» **Your task**
Leave no line out. Transcribe the whole listing exactly.

» **Information provided**

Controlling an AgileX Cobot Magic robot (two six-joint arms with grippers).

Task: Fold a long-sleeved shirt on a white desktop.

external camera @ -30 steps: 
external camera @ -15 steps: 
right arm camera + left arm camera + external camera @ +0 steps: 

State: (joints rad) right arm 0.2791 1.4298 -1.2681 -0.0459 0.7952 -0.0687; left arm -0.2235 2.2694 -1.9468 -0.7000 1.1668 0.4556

» **Exercise answer**
Controlling an AgileX Cobot Magic robot (two six-joint arms with grippers).

Task: Fold a long-sleeved shirt on a white desktop.

external camera @ -30 steps: 
external camera @ -15 steps: 
right arm camera + left arm camera + external camera @ +0 steps: 

State: (joints rad) right arm 0.2791 1.4298 -1.2681 -0.0459 0.7952 -0.0687; left arm -0.2235 2.2694 -1.9468 -0.7000 1.1668 0.4556

What came before makes up the full response.